Cheng Xin gazed at Luo Ji anxiously, but the latter didn’t pause at all. In a decisive tone, he said, “I’ve considered it. Here’s my question: If Trisolaris showed certain signs of being dangerous when observed from a distance, does there exist some sign that can be shown to the universe to indicate that a civilization is harmless and will not threaten anyone else, thus avoiding a dark forest strike? Can Earth civilization broadcast such a ‘safety notice,’ if you will, to the universe?”

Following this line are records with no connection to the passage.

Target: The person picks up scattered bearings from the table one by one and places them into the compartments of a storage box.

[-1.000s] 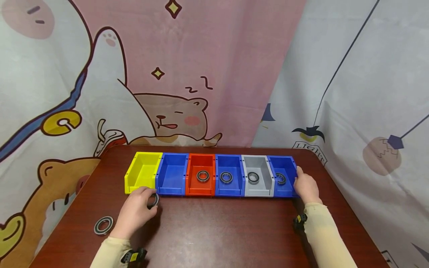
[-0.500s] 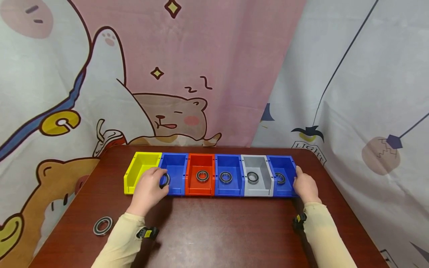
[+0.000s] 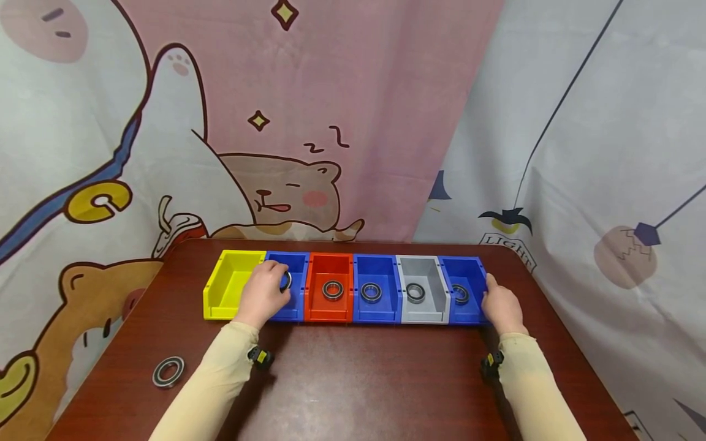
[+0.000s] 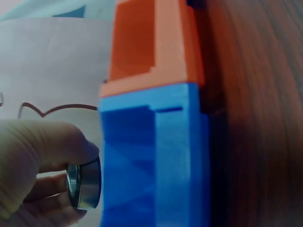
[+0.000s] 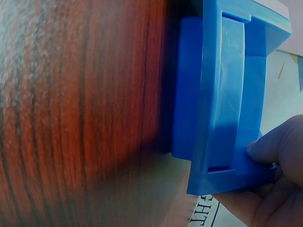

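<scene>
My left hand [image 3: 261, 295] pinches a ball bearing [image 3: 286, 281] between thumb and fingers, over the left blue bin [image 3: 295, 313]. In the left wrist view the bearing [image 4: 89, 184] stands on edge in the fingers, close to that bin's opening. With my right hand [image 3: 503, 307] I grip the side wall of the rightmost blue bin [image 3: 467, 268]; the right wrist view has the thumb [image 5: 265, 147] inside the wall and other fingers outside. A bearing [image 3: 466, 295] lies in this bin. Another bearing [image 3: 157, 375] rests on the table, left of my left forearm.
Several bins form one row along the table [image 3: 353, 380]. The yellow bin [image 3: 242, 269] is at the left end. The red bin [image 3: 331, 264], middle blue bin [image 3: 376, 266] and grey bin [image 3: 421, 267] each hold one bearing. A printed curtain [image 3: 386, 122] hangs behind.
My left hand has carried its bearing forward and to the right, from in front of the bins to over the left blue bin. The right hand stays at the rightmost bin.
</scene>
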Available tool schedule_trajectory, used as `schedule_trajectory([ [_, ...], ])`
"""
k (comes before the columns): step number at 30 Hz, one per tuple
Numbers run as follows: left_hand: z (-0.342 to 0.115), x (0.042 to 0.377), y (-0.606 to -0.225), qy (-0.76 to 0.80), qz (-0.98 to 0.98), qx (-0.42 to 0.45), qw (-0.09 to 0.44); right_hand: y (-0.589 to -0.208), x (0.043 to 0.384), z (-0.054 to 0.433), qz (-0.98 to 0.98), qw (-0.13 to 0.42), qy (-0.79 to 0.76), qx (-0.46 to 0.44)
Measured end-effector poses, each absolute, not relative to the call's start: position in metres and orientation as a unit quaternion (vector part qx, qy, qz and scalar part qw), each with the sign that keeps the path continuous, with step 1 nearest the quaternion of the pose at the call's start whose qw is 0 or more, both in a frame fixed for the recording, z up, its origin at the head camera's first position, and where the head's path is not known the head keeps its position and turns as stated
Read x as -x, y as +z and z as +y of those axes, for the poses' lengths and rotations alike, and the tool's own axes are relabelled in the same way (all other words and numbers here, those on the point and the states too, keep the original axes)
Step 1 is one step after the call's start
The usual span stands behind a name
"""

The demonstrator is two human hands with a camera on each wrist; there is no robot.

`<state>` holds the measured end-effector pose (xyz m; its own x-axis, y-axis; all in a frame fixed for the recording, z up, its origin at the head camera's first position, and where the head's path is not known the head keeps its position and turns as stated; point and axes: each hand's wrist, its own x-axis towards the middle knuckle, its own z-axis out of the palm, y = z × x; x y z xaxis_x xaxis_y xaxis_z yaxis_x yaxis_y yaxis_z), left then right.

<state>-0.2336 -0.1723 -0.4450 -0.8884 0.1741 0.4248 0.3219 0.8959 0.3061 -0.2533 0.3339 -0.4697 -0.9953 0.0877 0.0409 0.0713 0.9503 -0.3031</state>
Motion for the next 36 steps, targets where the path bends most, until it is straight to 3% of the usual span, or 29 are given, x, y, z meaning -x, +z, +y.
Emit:
schedule_trajectory([
  [10, -0.167, 0.256, -0.468, -0.158, -0.968, 0.119, 0.157, -0.472, 0.255, 0.335, -0.988, 0.038, 0.15, 0.03],
  [36, -0.161, 0.274, -0.489, -0.112, -0.986, 0.11, 0.061, -0.469, 0.253, 0.333, -0.987, 0.022, 0.155, 0.039],
])
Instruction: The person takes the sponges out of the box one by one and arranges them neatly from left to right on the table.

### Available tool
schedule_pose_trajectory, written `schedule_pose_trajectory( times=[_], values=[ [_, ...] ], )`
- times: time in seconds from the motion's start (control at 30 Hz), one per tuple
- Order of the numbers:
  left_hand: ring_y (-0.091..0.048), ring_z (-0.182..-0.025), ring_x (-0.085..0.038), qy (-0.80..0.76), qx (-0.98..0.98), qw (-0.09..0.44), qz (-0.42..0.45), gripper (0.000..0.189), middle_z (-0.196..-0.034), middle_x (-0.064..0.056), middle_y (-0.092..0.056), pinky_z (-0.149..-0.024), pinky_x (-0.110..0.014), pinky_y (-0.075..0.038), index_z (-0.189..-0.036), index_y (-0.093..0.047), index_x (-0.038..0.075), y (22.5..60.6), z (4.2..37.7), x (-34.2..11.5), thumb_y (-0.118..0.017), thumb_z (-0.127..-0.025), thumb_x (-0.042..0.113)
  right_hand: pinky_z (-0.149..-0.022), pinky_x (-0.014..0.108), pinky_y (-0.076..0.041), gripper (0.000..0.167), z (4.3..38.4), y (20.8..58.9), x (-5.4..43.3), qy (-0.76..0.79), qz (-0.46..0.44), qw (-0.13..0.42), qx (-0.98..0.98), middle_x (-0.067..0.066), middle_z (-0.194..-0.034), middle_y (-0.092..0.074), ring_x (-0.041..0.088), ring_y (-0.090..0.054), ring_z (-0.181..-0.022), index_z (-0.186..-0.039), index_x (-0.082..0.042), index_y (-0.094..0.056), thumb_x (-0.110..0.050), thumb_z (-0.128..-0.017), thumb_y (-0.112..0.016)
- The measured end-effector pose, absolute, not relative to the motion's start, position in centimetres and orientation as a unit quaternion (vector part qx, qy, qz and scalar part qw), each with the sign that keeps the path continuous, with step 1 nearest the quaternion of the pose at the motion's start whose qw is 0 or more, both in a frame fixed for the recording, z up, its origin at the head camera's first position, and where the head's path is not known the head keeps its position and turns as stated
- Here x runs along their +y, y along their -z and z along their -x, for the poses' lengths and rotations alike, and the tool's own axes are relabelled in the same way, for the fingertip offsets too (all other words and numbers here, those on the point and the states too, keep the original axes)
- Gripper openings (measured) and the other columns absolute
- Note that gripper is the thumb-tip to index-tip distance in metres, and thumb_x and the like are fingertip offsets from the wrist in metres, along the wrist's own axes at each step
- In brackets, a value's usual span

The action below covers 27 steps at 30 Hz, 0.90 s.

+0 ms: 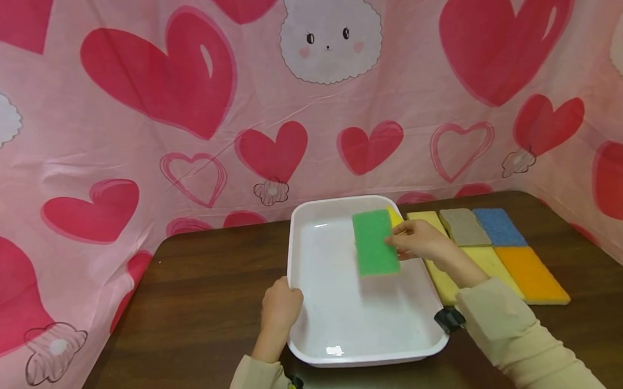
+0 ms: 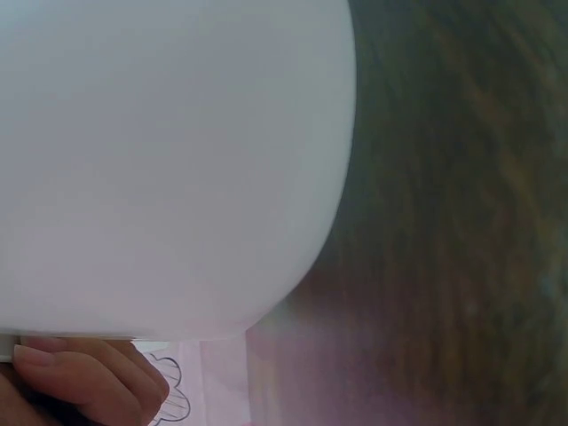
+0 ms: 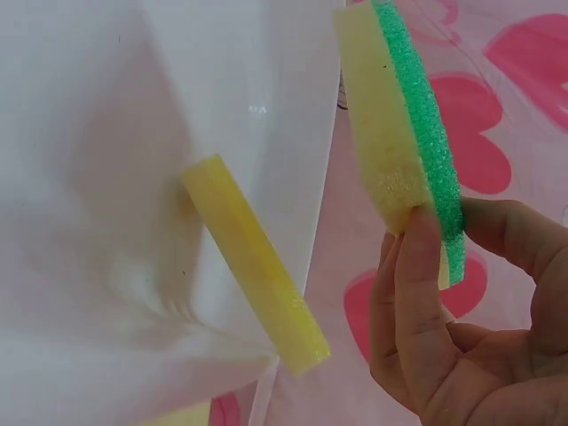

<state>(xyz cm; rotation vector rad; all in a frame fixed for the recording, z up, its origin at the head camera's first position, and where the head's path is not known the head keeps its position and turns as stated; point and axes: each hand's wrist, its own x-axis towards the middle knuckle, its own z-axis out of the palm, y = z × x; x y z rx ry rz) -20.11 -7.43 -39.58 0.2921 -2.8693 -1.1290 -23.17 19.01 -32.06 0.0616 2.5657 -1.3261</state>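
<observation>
My right hand (image 1: 422, 241) pinches a green-faced sponge (image 1: 374, 244) over the right half of a white tray (image 1: 329, 328). In the right wrist view, thumb and fingers hold one end of it, and its thick pale-yellow layer (image 3: 377, 115) shows beside the green face. A yellow sponge (image 3: 257, 266) stands inside the tray near the wall; the head view shows only its corner past the green one. At the tray's left side my left hand (image 1: 281, 305) grips the rim, its curled fingers (image 2: 89, 377) showing at the tray edge in the left wrist view.
Right of the tray lie several flat sponges: pale yellow ones (image 1: 487, 264), a grey one (image 1: 463, 227), a blue one (image 1: 500, 227) and an orange one (image 1: 529, 274). All rest on a dark wooden table (image 1: 205, 294). A pink heart-patterned curtain (image 1: 264, 103) hangs behind it.
</observation>
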Motion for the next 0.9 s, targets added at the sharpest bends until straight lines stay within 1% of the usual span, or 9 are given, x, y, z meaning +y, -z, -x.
schedule_pose_trajectory(
  times=[0.13, 0.4, 0.67, 0.77, 0.9],
  values=[
    [-0.066, -0.084, -0.039, 0.364, -0.926, 0.023, -0.095, 0.032, -0.100, -0.027, -0.068, -0.066, -0.049, -0.053, -0.103, -0.062, -0.009, 39.6, 20.1, -7.4, -0.046, -0.082, 0.008, -0.082, 0.035, -0.056, 0.053, 22.8, 31.6, 19.5, 0.456, -0.017, 0.121, 0.882, 0.027, -0.116, -0.055, 0.024, -0.063, -0.091, -0.127, 0.015, -0.043, -0.022, -0.092, -0.058],
    [-0.065, -0.083, -0.038, 0.364, -0.926, 0.023, -0.096, 0.031, -0.100, -0.027, -0.068, -0.066, -0.048, -0.052, -0.103, -0.063, -0.009, 39.5, 20.0, -7.4, -0.046, -0.082, 0.008, -0.080, 0.033, -0.057, 0.053, 22.2, 31.2, 20.9, 0.462, -0.012, 0.113, 0.880, 0.022, -0.110, -0.058, 0.016, -0.061, -0.084, -0.126, 0.015, -0.044, -0.024, -0.093, -0.056],
    [-0.065, -0.082, -0.037, 0.365, -0.926, 0.021, -0.097, 0.030, -0.099, -0.027, -0.067, -0.065, -0.048, -0.051, -0.102, -0.062, -0.008, 39.5, 20.1, -7.5, -0.046, -0.082, 0.008, -0.083, 0.036, -0.056, 0.058, 21.7, 31.1, 22.5, 0.465, -0.006, 0.116, 0.877, 0.023, -0.114, -0.055, 0.019, -0.059, -0.088, -0.130, 0.015, -0.039, -0.028, -0.094, -0.053],
    [-0.065, -0.082, -0.037, 0.366, -0.925, 0.019, -0.098, 0.030, -0.100, -0.027, -0.067, -0.065, -0.048, -0.051, -0.102, -0.063, -0.008, 39.4, 20.1, -7.5, -0.046, -0.082, 0.008, -0.082, 0.034, -0.056, 0.058, 21.6, 31.2, 23.0, 0.464, -0.006, 0.114, 0.879, 0.020, -0.112, -0.055, 0.018, -0.058, -0.088, -0.130, 0.015, -0.039, -0.028, -0.095, -0.053],
    [-0.065, -0.082, -0.037, 0.365, -0.926, 0.018, -0.099, 0.030, -0.099, -0.026, -0.067, -0.064, -0.048, -0.051, -0.102, -0.063, -0.008, 39.4, 20.0, -7.4, -0.047, -0.082, 0.008, -0.080, 0.032, -0.057, 0.056, 21.3, 31.1, 23.8, 0.458, -0.005, 0.111, 0.882, 0.014, -0.105, -0.057, 0.016, -0.057, -0.084, -0.128, 0.014, -0.042, -0.029, -0.095, -0.053]
  ],
)
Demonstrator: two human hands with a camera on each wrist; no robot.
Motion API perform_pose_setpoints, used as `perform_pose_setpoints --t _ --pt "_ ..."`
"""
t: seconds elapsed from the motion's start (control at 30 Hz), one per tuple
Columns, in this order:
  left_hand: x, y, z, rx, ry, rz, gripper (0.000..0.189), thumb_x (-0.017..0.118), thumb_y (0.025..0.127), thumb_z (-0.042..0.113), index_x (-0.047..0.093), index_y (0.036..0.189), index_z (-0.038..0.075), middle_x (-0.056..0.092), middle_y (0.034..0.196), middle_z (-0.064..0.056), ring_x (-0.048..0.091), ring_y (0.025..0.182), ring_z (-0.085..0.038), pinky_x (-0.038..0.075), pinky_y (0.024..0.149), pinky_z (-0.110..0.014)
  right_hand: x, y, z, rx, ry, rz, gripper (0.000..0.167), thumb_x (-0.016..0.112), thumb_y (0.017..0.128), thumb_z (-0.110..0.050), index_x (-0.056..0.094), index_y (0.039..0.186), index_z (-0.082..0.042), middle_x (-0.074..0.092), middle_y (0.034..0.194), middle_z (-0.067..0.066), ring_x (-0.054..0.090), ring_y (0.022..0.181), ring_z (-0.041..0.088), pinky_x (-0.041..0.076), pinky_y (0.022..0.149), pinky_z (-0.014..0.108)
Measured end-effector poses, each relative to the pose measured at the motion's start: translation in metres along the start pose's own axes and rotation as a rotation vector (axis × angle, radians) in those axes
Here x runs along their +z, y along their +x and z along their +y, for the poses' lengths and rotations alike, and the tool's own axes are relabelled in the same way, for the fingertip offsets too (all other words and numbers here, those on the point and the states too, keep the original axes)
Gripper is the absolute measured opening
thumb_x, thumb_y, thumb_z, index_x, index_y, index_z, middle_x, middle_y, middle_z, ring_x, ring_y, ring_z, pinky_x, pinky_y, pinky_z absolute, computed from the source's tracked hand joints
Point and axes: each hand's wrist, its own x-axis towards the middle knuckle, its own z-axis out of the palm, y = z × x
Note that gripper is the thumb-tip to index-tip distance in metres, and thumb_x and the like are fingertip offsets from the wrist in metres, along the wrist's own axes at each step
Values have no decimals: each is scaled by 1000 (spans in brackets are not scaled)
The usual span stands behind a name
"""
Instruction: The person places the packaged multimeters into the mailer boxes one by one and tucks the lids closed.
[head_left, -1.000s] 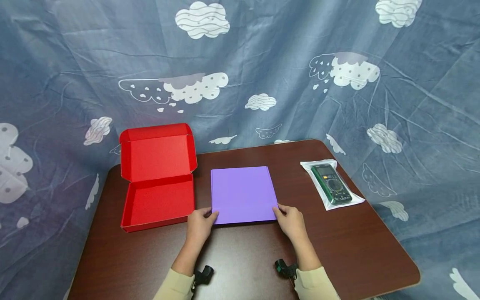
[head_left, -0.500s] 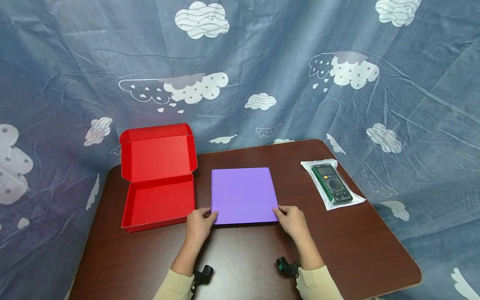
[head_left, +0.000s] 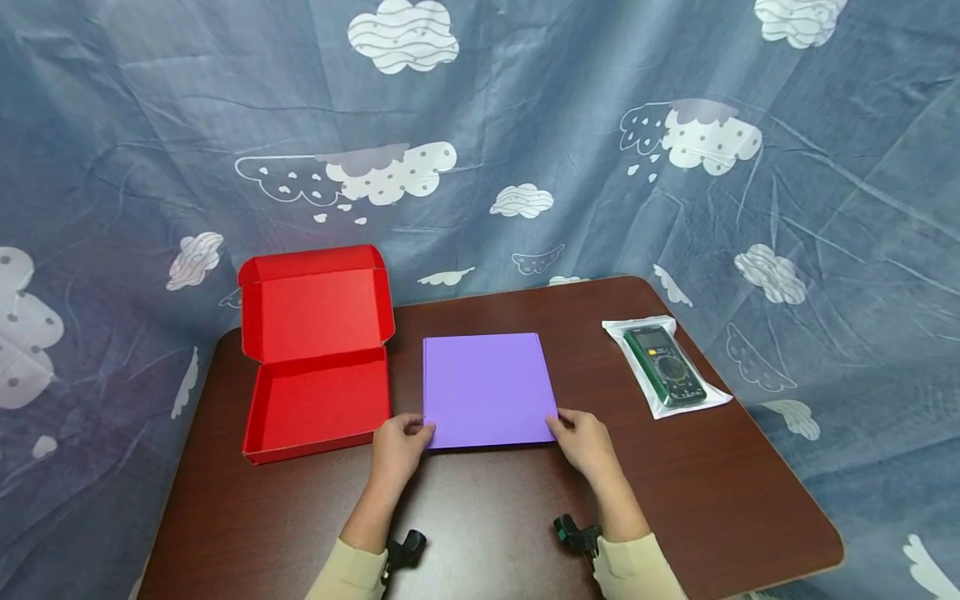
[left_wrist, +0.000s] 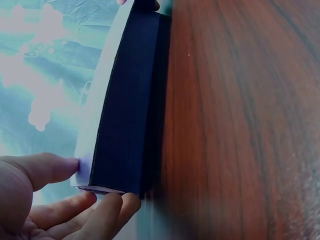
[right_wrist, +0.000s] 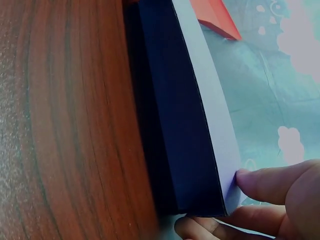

Sophon did not answer for a long time. Again, she sat still, pondering with her eyes lowered. Cheng Xin felt time flow more slowly than ever. With every passing second, her hope diminished, and she was certain that Sophon’s answer was going to be no or I don’t know. But abruptly, Sophon looked up at Luo Ji with clear eyes—before then, she had never even dared to meet his gaze directly—and answered without any doubt:
“Yes.”
“How?” Cheng Xin couldn’t help herself.
Sophon looked away from Luo Ji, shook her head, and refilled their tea bowls. “I can tell you nothing more. Really. I can never tell you anything again.”
 
*    *    *
The Conversation of the Way of Tea gave the tiniest bit of hope for the expectant mass of humanity: It was possible to broadcast a safety notice to the cosmos to avoid dark forest strikes.